Federal regulators have smote an ETF entrepeneur and his 11-year-old Garden State shop, as expected. The $4.4-million settlement bars the entrepreneur from the industry, at least for now, and comes as another fund firm is poised to acquire the settling firm's ETF business by adopting its ETFs.
| Samuel Ralph "Sam" Masucci III ETF Managers Group LLC Founder | |
Yesterday,
Corey Schuster, co-chief of the asset management unit within the enforcement division at the U.S. Securities and Exchange Commission (
SEC),
unveiled charges against Summit, New Jersey-based
ETF Managers Group LLC, Exchange Traded Managers Group LLC (ETF Managers Group's parent), and
Sam Masucci, the founder and principal owner of the firms. Without admitting to the SEC's
findings, Masucci and his firms agreed to a settlement that includes cease-and-desist orders, a $400,000 penalty (for Masucci to pay), and a $4-million penalty (for ETFMG to pay).
"After incurring approximately $10 million in legal fees, and faced with the daunting costs of challenging the SEC in court, the company and Mr. Masucci, without admitting or denying the SEC's allegations, consented to the SEC's entry of findings," Masucci and the ETFMG team
states in a public response to the SEC's announcement.
The settlement bars Masucci from much of financial services (including working in the mutual fund business), with a right to reapply for entry in three years. Indeed, as
previously reported, Masucci resigned last month from a host of ETFMG positions as part of settlement discussions with the SEC. And ETFMG, as
previously reported, is poised to sell its entire 17-ETF lineup to
Amplify ETFs.
The Masucci and ETFMG's SEC settlement stems from what the regulators describe as a coverup of a conflict of interest involving a securities lending deal for the
ETFMG Alternative Harvest ETF (MJ), an ETFMG's "pure play marijuana ETF." The SEC accuses ETFMG and Masucci of breaching their duties of both care and loyalty to MJ.
"Investment advisers cannot mislead clients or leverage client assets for their own benefit," Schuster states.
According to the SEC, in 2019 and 2020 Masucci negotiated to get $20 million in financing for ETFMG from MJ's then-custodian in exchange for keeping the fund's securities lending business with that custodian, while ignoring other firms' securities lending deal bids that would have been more favorable to the fund. Then, according to the SEC, Masucci hid that conflict of interest from MJ's independent directors while telling them that the existing securities lending deal was still the fund's only viable option.
The SEC's 12-page settlement order yesterday does not identify the MJ custodian that Masucci negotiated the financing deal with, but SEC filings
reveal that
Wedbush Securities, Inc. served as MJ's custodian from September 2018 until being
replaced in May 2021.
The settlement order describes the $20-million ETFMG financing deal as involving MJ's then-custodian (Wedbush)
buying a 20-percent stake in ETFMG for $10 million, plus getting another 4.99-percent stake in exchange for a three-year, $10-million loan at three-percent interest.
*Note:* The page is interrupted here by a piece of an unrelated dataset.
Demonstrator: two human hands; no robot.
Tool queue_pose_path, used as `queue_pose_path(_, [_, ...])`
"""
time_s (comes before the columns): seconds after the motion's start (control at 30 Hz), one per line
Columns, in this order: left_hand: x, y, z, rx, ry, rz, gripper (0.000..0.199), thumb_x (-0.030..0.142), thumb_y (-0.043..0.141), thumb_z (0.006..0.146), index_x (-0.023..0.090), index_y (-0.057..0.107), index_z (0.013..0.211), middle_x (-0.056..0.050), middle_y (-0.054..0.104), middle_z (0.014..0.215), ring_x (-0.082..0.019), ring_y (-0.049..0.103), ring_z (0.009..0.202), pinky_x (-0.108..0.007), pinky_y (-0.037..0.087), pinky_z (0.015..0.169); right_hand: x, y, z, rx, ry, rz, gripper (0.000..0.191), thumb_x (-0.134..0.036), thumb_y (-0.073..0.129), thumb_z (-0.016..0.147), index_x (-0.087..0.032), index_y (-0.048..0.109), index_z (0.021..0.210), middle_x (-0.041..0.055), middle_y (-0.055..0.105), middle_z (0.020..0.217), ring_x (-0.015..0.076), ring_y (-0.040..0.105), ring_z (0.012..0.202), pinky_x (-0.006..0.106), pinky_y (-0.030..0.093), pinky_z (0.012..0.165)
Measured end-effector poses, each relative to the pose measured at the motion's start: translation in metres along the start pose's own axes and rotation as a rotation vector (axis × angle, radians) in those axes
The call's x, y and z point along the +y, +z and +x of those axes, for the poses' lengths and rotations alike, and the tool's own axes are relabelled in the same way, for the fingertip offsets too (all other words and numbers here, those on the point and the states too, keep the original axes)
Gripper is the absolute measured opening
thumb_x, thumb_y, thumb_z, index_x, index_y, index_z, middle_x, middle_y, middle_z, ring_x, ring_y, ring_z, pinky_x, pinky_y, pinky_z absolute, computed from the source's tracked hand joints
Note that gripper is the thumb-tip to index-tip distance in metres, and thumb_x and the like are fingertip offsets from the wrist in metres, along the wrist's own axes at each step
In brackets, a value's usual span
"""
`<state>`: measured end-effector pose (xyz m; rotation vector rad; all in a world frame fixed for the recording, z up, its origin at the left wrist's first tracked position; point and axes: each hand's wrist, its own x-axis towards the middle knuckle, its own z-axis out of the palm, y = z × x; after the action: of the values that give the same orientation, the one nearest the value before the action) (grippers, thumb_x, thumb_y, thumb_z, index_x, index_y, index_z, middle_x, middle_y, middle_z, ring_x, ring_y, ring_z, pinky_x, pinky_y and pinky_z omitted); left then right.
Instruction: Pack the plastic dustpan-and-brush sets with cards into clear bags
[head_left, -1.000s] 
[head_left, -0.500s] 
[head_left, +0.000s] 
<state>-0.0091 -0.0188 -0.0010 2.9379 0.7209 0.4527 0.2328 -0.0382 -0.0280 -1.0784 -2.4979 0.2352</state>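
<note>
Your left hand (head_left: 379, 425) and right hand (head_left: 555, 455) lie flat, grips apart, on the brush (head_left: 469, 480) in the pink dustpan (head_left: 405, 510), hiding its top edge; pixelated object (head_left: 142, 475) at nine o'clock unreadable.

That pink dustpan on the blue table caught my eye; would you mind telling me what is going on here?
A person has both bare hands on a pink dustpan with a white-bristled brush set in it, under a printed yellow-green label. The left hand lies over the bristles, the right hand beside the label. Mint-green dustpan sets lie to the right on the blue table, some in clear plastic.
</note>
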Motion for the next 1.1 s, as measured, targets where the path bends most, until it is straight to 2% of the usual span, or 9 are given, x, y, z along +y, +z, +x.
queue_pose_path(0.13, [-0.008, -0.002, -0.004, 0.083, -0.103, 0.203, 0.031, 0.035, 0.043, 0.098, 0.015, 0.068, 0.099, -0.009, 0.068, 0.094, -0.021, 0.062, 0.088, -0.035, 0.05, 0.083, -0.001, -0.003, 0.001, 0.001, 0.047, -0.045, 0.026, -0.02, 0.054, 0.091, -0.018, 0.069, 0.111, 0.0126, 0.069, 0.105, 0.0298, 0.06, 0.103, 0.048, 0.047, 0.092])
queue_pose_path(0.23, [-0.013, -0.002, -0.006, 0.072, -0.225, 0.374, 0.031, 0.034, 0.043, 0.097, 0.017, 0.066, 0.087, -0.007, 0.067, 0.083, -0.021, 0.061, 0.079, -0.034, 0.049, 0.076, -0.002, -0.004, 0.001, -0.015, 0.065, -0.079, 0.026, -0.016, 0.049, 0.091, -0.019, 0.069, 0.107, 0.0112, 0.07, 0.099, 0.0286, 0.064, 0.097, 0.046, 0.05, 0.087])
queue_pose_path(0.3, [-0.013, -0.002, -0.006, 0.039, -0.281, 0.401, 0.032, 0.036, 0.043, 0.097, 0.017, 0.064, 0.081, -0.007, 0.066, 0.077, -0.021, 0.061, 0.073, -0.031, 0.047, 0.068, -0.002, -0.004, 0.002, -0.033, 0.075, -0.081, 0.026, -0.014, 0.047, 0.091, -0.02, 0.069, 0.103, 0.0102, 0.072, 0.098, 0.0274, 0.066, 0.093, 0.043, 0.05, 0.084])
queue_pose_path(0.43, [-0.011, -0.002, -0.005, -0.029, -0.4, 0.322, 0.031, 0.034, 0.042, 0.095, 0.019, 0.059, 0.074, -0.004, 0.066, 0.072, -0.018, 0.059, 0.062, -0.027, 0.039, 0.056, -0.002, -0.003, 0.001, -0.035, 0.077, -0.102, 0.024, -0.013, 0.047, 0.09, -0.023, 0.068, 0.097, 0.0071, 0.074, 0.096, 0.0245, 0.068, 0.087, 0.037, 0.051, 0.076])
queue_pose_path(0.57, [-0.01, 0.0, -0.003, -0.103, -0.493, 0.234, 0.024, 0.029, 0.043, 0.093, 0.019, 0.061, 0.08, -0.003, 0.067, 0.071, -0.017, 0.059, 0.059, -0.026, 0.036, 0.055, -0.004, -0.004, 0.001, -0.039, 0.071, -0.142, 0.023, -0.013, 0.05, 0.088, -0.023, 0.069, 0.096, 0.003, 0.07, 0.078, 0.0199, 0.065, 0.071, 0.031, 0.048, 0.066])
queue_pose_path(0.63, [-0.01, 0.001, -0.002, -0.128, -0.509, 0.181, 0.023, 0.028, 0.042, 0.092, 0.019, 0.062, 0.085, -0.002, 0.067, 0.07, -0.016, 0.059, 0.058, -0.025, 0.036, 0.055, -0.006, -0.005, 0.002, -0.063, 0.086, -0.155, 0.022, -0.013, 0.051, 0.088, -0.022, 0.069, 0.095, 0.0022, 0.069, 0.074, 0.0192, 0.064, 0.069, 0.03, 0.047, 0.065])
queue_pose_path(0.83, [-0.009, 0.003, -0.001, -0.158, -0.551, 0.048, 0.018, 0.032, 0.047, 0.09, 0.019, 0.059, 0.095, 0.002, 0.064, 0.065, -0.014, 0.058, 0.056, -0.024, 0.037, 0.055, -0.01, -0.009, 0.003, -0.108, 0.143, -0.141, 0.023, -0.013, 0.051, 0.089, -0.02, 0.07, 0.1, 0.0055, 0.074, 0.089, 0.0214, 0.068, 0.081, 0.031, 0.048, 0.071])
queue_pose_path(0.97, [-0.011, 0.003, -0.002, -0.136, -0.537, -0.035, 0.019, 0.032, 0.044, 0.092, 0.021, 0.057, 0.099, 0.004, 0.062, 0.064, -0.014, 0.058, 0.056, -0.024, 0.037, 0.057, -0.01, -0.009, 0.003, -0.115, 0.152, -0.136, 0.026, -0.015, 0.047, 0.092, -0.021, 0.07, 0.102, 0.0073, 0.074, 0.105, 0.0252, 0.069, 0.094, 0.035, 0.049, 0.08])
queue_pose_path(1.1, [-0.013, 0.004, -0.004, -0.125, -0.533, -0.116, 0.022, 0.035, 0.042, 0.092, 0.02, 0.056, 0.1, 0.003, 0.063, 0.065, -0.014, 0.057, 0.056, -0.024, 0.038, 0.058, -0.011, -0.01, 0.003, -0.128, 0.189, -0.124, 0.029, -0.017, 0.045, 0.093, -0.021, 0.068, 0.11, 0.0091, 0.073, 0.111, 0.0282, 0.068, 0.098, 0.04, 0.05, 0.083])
That two-part deal, the SEC explains, was driven on the ETFMG side by a 2019 loss in a different legal battle, a civil lawsuit.
In 2019, ETFMG was
ordered to pay more than $78 million (plus interest) in damages to Nasdaq over ETFMG's 2017
breakup with Nasdaq and PureFunds. PureFunds and ISE (which Nasdaq bought in 2016) had previously worked with ETFMG on several ETFs (including HACK, which was a quick
hit after its 2014 launch), but ETFMG split with Nasdaq and PureFunds in 2017 and both sides
sued for breach of contract. ETFMG
defeated an initial suit from PureFunds, but Nasdaq won its suit against ETFMG in 2019, and ETFMG
settled with PureShares and Nasdaq in 2020.